Nelle Filippine, dal 2014 ad oggi, sono stati identificati 16 neonati affetti: grazie al trattamento precoce, pochissimi di loro hanno presentato le devastanti manifestazioni della patologia
Manila (Filippine) – Il programma di screening neonatale delle Filippine, avviato nel 1996 e diventato obbligatorio per legge nel 2004, si è ampliato nel corso degli anni fino a includere oggi 29 patologie. Una di queste condizioni, la tirosinemia ereditaria di tipo 1 (HT1), è entrata a far parte del panel nel 2014: da allora, e fino al settembre 2022, sono 16 i bambini a cui è stata diagnosticata la malattia, e che grazie a questo test hanno avuto la possibilità di essere trattati precocemente. Il primo paziente è stato diagnosticato nel 2019; da allora, sono stati identificati in media quattro neonati ogni anno.
La tirosinemia ereditaria di tipo 1, o tirosinemia epatorenale, è un disordine del metabolismo degli aminoacidi che può causare insufficienza epatica e comorbilità renali e neurologiche. Uno studio retrospettivo, pubblicato sull’International Journal of Neonatal Screening, ha descritto per la prima volta le caratteristiche cliniche, biochimiche e molecolari di questa coorte, che includeva bambini di età compresa tra 18 e 54 mesi, al momento della raccolta dei dati. L’età media all’inizio del trattamento era di 26,8 giorni, e le caratteristiche cliniche più comuni erano tempi di coagulazione anomali (62,5%), livelli elevati di alfa-fetoproteina (37,5%), anemia (31,3%) e acidosi metabolica (31,3%).
In base all’insorgenza dei sintomi, la HT1 può essere classificata in forme acute (che si presentano prima dei sei mesi di età), forme subacute (che presentano sintomi tra i 6 e i 12 mesi) e forme croniche (dopo i 12 mesi). Nei pazienti della coorte filippina che presentavano segni e sintomi clinici (epatici, gastrointestinali e renali), questi si sono presentati entro i primi 6 mesi di vita. Generalmente, in questa malattia non ci sono correlazioni tra genotipo e fenotipo: lo stesso genotipo è stato osservato in individui non imparentati, e nelle stesse famiglie sono state segnalate forme acute e croniche. Nel programma di screening neonatale filippino, i test di conferma per l’HT1 sono limitati al dosaggio degli acidi organici urinari e degli aminoacidi plasmatici, mentre il test molecolare non è obbligatorio.
L’inizio del trattamento è stato molto precoce: i pazienti affetti sono stati trattati tutti entro i primi tre mesi di vita, sia attraverso la gestione dietetica che con il farmaco nitisinone. Nonostante la maggior parte di loro presentasse anomalie biochimiche, non mostrava tuttavia le devastanti complicanze dell’HT1. Il quadro clinico era molto diverso dalla classica descrizione della storia naturale della malattia: le manifestazioni epatiche, gastrointestinali, renali e del sistema nervoso sono state osservate solo tra il 6,25% e il 12,5% dei pazienti.

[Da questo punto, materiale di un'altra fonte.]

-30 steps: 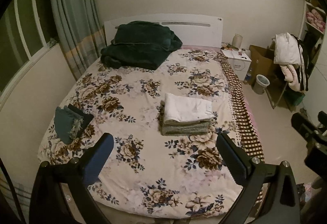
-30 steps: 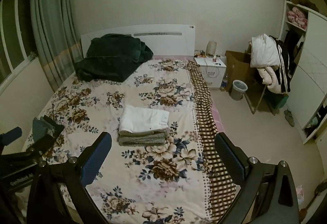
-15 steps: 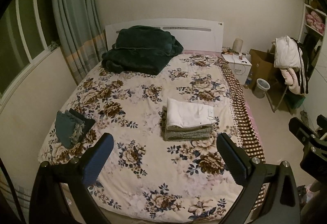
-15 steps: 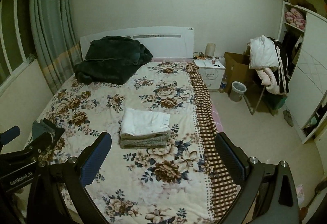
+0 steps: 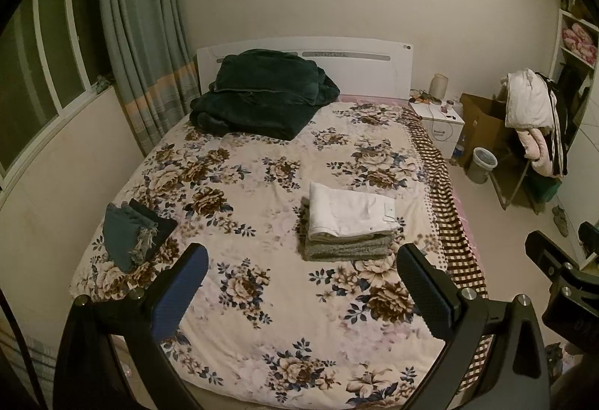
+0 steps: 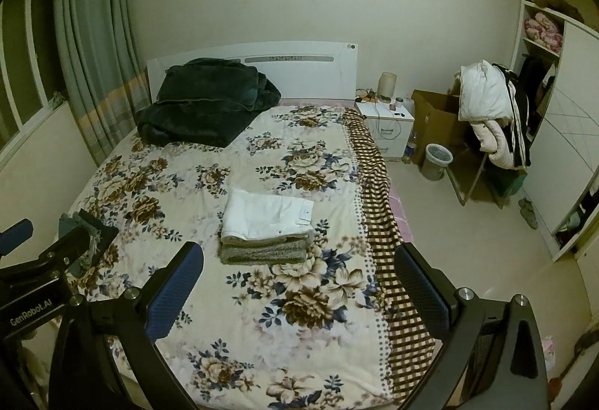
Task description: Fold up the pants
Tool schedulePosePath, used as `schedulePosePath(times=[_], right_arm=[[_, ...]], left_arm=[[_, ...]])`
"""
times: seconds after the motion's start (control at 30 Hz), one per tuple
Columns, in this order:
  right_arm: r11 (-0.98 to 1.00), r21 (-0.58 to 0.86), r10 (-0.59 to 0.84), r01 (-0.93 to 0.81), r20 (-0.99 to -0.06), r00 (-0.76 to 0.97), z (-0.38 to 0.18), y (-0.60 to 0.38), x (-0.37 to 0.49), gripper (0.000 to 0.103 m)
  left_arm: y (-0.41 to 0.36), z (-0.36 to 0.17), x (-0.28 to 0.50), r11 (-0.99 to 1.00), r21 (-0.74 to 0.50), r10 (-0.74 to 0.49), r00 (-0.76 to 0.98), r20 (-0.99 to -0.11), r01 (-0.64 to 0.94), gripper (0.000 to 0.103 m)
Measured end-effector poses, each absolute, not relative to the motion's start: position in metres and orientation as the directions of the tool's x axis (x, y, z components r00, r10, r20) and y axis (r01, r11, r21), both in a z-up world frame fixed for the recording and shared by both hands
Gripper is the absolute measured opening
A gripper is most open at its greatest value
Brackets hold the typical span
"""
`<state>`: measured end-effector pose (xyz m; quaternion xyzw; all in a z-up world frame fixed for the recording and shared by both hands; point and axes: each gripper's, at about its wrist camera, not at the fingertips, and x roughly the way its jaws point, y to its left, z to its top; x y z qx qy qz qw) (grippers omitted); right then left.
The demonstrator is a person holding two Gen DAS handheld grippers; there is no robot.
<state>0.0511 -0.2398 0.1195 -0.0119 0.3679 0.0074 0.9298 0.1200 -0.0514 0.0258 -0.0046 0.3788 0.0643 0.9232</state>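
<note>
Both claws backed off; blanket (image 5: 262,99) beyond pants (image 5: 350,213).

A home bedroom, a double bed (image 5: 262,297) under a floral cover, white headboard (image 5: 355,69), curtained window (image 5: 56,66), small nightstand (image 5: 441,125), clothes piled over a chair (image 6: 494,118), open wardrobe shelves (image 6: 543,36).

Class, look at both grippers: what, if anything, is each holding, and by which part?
Nothing. The left gripper and right gripper both hang open above the bed, away from the folded pants.
</note>
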Motion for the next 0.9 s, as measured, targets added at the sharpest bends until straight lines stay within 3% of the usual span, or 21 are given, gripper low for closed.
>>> schedulePosePath(times=[0.9], right_arm=[[1.0, -0.004, 0.019, -0.031, -0.685, 0.728, 0.1212, -0.2344, 0.0508, 0.103]], left_arm=[[-0.0547, 0.0262, 0.1187, 0.991, 0.037, 0.119, 0.709, -0.695, -0.13, 0.103]])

È stato notato anche che i bambini di età inferiore ai due anni trattati con nitisinone e una dieta a basso contenuto di tirosina hanno avuto una prognosi notevolmente migliore rispetto a quelli trattati con la sola dieta a basso contenuto di tirosina. I tassi di sopravvivenza sono migliorati, e altre complicazioni, come disturbi dello sviluppo neurologico e problemi oftalmologici, sono in fase di monitoraggio ma non sono state segnalate in questa coorte.
Tra i 16 pazienti con HT1 identificati, 14 sono vivi e asintomatici, e sono stati sottoposti a un regolare follow-up presso una delle cliniche di screening neonatale del Paese. Due, invece, sono deceduti prematuramente a causa di un’infezione; uno all’età di 1 anno e 9 mesi per polmonite grave e convulsioni, l’altro a 1 anno e 11 mesi a causa di sepsi. Sebbene le infezioni rimangano la principale causa di mortalità nei bambini di età inferiore ai cinque anni, le condizioni metaboliche potrebbero aver contribuito all’esito di questi due pazienti.
La prevalenza della malattia nel programma di screening neonatale filippino, dal dicembre 2014 al settembre 2022, è risultata di un caso su 338.269 individui: un dato molto inferiore rispetto al tasso di incidenza a livello mondiale, che si attesta a circa un caso su 100.000 nati. Solo la provincia del Quebec, in Canada, ha fatto registrare una frequenza di tirosinemia di tipo 1 superiore al previsto, ovvero un caso su 19.819: in quest’area, però, un dato così elevato è da attribuire all’effetto del fondatore.